By Just Style
This article was published in Just Style July 6, 2021.
The year continues to see apparel and textile suppliers to the US double down on orders in a bid to recover from a catastrophic 2020 linked to factory and store closures amid the Covid-19 pandemic. Latin America, in particular, enjoyed a spike in shipments during May.
The latest figures from the Department of Commerce’s Office of Textiles and Apparel (OTEXA) show the volume of US apparel imports from all sources increased by 10.4% month-on-month in May to 2,280 million square metres (MM2), up from 2,066 MM2 in April.
Compared to the same month last year, the US saw a 140.56% spike in apparel shipment volumes. In value terms, imports spiked 132% to US$6.1bn on the prior-year period. It is, however, difficult to draw comparisons on a year-on-year basis due to the impact of the Covid-19 pandemic and factory closures worldwide which skewed last year’s results.
In terms of individual supplier countries, all of the top ten recorded substantial year-on-year increases in apparel import volumes during May.
El Salvador booked the largest year-on-year increase in shipments of 887%, although its shipment size is the smallest of the ten largest suppliers to the US at just 55 MM2 for May.
Honduras saw a 673% year-on-year increase in shipments to 78 MM2, followed by India with a 550% increase in shipment volumes to 127 MM2.
Pakistan’s shipment volumes rose 341% to 85 MM2, while Bangladesh’s grew 288% to 232 MM2. Bangladesh is the third-largest supplier of apparel to the US.
Vietnam, the second-largest supplier of apparel to the US, saw year-on-year shipment volume growth of 137% to 383 MM2.
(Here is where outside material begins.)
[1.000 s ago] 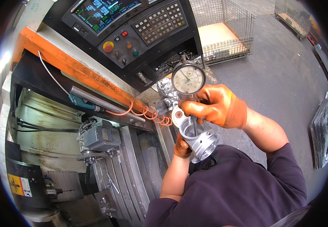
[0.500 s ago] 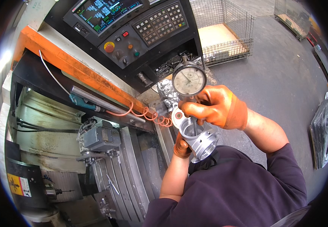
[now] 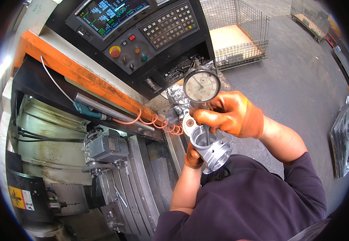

China, the largest supplier of apparel to the US saw shipment growth of 79% to 705 MM2, nearly twice as large as Vietnam’s.
Of the remaining ten, Mexico saw shipment volumes increase 75% to 71 MM2 while Cambodia booked growth of 64% to 76MM2. Indonesia booked a 103% increase in shipment growth to 92 MM2.
Combined textile and apparel imports from all sources, meanwhile, rose 112% year-on-year in May to 7,490 MM2. In value terms, imports were 116% higher at $8.88bn.
Textiles alone saw a 101% increase in shipment volumes year on year to 5,209 MM2, and a 87% jump in value terms to $2.7bn.
Facts Behind The Figures
Comparing the month through a year-over-year lens for 2020/21 is difficult as 2020 brought challenges the industry had never seen before, including global factory shutdowns, store closures and dampened consumer demand.
An early shutdown of China saw massive delays in key inputs reaching producer countries like India and Cambodia leading to further production delays.
What it did fuel was growing conversations around nearshoring and onshoring as the level of exposure of supply chains in and around Asia became evident.
Experts have said Latin American production could benefit post-pandemic.
Nicole Bivens Collinson from international trade law firm Sandler, Travis and Rosenberg (ST&R), says: “Most companies are reassessing and restructuring their global supply chains. The economic costs to retailers are resulting in physical presence reductions and closures of stores. The reduction of stores means a reduction in inventory.”
As such, Collinson says brands are looking at rebalancing their sourcing to ensure they are not “overexposed” in one geographical area; are considering a “hub and spoke” sourcing model to manufacture in geographical proximity to the target market; are looking at vertical manufacturing locations either as an individual country or as a close geographical region of countries; are looking at sustainable production to meet growing consumer demands; and are looking at nearshoring suppliers as it helps to meet several of the sourcing restructuring objectives.
Meanwhile, a study by Capgemini found 72% of consumer product organisations and 58% of retailers say they are actively investing in regionalising or localising their manufacturing base or nearshoring production.
“CPGs and retailers recognise the great risk of future disruption, and they have an opportunity to be in front of creating agility and resilience to adapt their supply chain networks,” says Lindsey Mazza, global retail supply chain leader at Capgemini. “The pandemic was an accelerated learning event. Organisations realise that new technologies can enable much-needed agility – from improving demand predictions to boosting fulfilment to quicker, cost-effective last-mile deliveries. By investing now, organisations put themselves in good stead to safely support consumers in their time of need – whenever the next industry disruption may be.”
It could go some way to explaining why Latin America saw a spike in shipments to the US during May 2021, particularly as many retailers and brands looked to make up the shortfall with products held up in China and the rest of Asia.
But realistically, Honduras, Mexico, and El Salvador combined still cannot match the volumes coming out of China alone. Moreover, Asia is still a strategic production location due to its scale of operations, proximity to raw materials, developed infrastructure and supply chain linkages, and productive skills and know-how. It is difficult to immediately replicate this in other sourcing destinations such as Africa or Latin America while remaining cost-competitive.
After all, sourcing from all destinations, including China, Cambodia, and Vietnam was up, suggesting brands and retailers are not at a point where they are immediately ready to sever ties with makers in Asia.